It is above all a political and positioning document, more than it is a policy proposal. But on policy, as foreshadowed, Paul wants to A) expand legal immigration now, emphasizing high-skilled labor; B) mandate "certified" border security (as determined by the Border Patrol and approved annually by Congress; C) set up a "bipartisan panel" (shudder) to "determine number of visas per year"; D) "admit we are not going to deport the millions of people who are currently here illegally"; E) specifically reject "a national ID card or mandatory E-Verify" system (yay!); and F) offer current unauthorized residents a "probationary" type of visa, allowing them to continue living and working in the country, while otherwise moving to the end of the immigration line, whatever that means in practice.
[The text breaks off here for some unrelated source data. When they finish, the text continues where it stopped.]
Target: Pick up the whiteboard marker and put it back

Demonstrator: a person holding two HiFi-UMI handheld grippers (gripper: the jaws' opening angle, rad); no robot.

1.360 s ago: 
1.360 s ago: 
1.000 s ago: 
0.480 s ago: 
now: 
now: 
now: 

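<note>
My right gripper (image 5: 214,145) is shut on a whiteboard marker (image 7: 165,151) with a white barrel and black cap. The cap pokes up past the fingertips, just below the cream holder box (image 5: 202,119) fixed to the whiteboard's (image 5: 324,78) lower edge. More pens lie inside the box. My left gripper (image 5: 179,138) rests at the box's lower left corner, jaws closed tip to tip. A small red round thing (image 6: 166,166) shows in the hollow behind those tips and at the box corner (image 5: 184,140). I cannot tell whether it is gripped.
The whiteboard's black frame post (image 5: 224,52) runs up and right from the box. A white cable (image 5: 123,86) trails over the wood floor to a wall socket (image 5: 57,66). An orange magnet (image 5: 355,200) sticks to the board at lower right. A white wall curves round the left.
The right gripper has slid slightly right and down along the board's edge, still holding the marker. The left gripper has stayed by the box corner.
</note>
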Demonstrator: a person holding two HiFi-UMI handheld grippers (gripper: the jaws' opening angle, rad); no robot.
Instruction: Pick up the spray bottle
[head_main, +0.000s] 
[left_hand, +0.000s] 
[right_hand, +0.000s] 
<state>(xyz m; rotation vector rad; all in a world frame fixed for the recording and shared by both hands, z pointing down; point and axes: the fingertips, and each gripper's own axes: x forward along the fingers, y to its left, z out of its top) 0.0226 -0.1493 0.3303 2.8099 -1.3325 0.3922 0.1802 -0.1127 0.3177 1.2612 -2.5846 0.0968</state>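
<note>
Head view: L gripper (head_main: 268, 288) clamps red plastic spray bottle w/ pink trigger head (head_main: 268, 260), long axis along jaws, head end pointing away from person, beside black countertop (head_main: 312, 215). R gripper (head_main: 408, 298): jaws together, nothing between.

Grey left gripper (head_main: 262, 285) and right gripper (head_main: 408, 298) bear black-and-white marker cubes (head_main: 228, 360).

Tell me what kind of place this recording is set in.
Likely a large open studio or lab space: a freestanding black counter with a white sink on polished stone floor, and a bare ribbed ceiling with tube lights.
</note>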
They would not, as in other bipartisan immigration reforms currently being contemplated, have to pay a big fine.
Paul is not a member of the two bipartisan groups of congresspeople currently trying to hammer out comprehensive immigration reform, so his proposal as it relates to the current debate should, at most, be seen as an attempt to influence events from the outside, preferably in a direction that's lighter on the more punitive, database-driven direction that those talks are inevitably heading.
In fact, if I was a member of one of those groups, I might find myself irritated by Paul's solipsistic framing, such as: "Immigration Reform will not occur until Conservative Republicans, like myself, become part of the solution. I am here today to begin that conversation." Why, it's almost as if conservatives haven't been talking about immigration reform!
But the man is running for president, an exercise both in ego and policy-personalization, so it's no real surprise that Paul's speech was more concerned with style and signaling than substance. He quoted Gabriel García Márquez and Pablo Neruda (!), made Seinfeld references, name-dropped Jaime Escalante, spoke the worst Spanglish this side of Michael Bloomberg, attempted once again to dress up his more libertarian approach in the mantle of Ronald Reagan (going so far as nicknaming his approach "Trust but verify"), repeated his recent warnings that the Republican Party needed to adapt or die, and sounded the kinds of pro-immigrant notes sorely lacking in the last two GOP presidential nominating seasons. Excerpt:
Republicans need to become parents of a new future with Latino voters or we will need to resign ourselves to permanent minority status.
The Republican Party has insisted for years that we stand for freedom and family values. I am most proud of my party when it stands for both.
The vast majority of Latino voters agree with us on these issues but Republicans have pushed them away with harsh rhetoric over immigration. [...]
That they have steadily drifted away from the GOP in each election says more about Republicans than it does about Hispanics. [...]
Somewhere along the line Republicans have failed to understand and articulate that immigrants are an asset to America, not a liability.
More after the jump, including a welcome section on education reform:
For the American Dream to be achievable for all, we have to have an educational system that believes that all students have the capability to succeed.
Unfortunately, the education establishment seems to casually discard Latinos, blacks, and others into crummy schools with no hope.
I argue that the struggle for a good education is the civil rights issue of our day. [...]
My dream is that we transform the education monopoly into a thriving, competitive environment where Hispanic students get to choose what school they attend and that no student is forgotten or ignored.
If nothing else, the exercise will complicate narratives that Paul and/or the Tea Party is reflexively hostile to immigrants, as evidenced by the fact that many journalists really really think so.